ETFs catch on, total assets base on NSE rises 9% in 6 months to Rs 1.5 lakh crore
The Assets Under Management of ETFs based on NSE indices stood at Rs 1,47,187 crore at September-end.
"Increasing awareness about ETFs, large cap active funds struggling to outperform large cap indices based ETFs and low fund management fees of ETFs are few other key factors which have helped the growth of ETF in India," NSE said in a statement on Friday.
ETFs are group of securities which are traded like individual stocks on an exchange and they can track indices of various asset classes such as equity, fixed income, commodities, among others.
The Assets Under Management (AUM) of ETFs based on NSE indices stood at Rs 1,47,187 crore at September-end as compared to Rs 1,34,626 crore at the end of March this year and Rs 72,888 crore at March-end 2018.
Globally the total asset base across 7,797 ETFs reached$5.78 trillion as on September 30 this year. ETF AUM is dominated by the US (70 per cent market share), followed by Europe (16 per cent) and Asia Pacific (11 per cent).
First ETF in India was launched in December 2001 which was based on Nifty 50 and now the number has reached 71.
However, the major growth in ETF segment started in 2014 when the government decided to take the route for disinvestment through CPSE ETF.
After witnessing the success of the first CPSE ETF, DIPAM subsequently came up with a couple of more tranches of CPSE ETF in 2016-17 and Bharat 22 ETFs in 2017-18 , 2018-19 and 2019-20. The total capital mobilised through this route is now Rs 90,000 crore.

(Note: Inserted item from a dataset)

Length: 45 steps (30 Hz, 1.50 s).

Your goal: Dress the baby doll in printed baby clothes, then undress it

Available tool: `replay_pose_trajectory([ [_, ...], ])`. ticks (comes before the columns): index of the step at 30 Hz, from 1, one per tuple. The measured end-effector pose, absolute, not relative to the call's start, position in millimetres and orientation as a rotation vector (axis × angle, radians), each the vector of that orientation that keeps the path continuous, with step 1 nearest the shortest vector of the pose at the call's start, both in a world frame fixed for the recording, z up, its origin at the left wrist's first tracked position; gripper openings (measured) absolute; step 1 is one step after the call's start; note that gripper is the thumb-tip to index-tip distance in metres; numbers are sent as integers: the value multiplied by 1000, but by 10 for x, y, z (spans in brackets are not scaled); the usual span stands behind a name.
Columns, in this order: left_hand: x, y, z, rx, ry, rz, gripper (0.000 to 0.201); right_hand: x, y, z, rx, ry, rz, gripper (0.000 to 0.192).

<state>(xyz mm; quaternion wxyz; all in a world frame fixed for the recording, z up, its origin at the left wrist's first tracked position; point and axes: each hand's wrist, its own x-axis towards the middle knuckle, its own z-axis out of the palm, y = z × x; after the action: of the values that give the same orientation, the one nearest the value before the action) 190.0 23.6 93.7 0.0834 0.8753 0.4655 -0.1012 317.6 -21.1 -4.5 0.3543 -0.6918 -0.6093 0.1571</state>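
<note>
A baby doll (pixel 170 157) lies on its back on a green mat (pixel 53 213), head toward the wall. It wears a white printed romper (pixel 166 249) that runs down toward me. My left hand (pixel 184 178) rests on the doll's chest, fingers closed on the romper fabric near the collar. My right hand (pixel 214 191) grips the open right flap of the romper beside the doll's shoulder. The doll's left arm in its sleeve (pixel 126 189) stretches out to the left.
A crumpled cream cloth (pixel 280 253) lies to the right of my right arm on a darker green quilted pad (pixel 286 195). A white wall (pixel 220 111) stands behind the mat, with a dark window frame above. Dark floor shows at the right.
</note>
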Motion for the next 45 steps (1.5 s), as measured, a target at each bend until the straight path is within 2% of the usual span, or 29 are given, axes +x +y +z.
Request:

The NSE said it has been aggressively promoting the ETF product category across various investor classes such as retail, institutional investors, long-term pension funds though various platforms such as television commercial, print media, social media, seminars and conferences.
The exchange, further said, it is continuously engaging with investors to ensure a larger participation from the retail segment in ETFs. Besides, NSE Indices Ltd, an NSE group firm, has been continuously launching new and innovative indices across multiple strategy and asset class.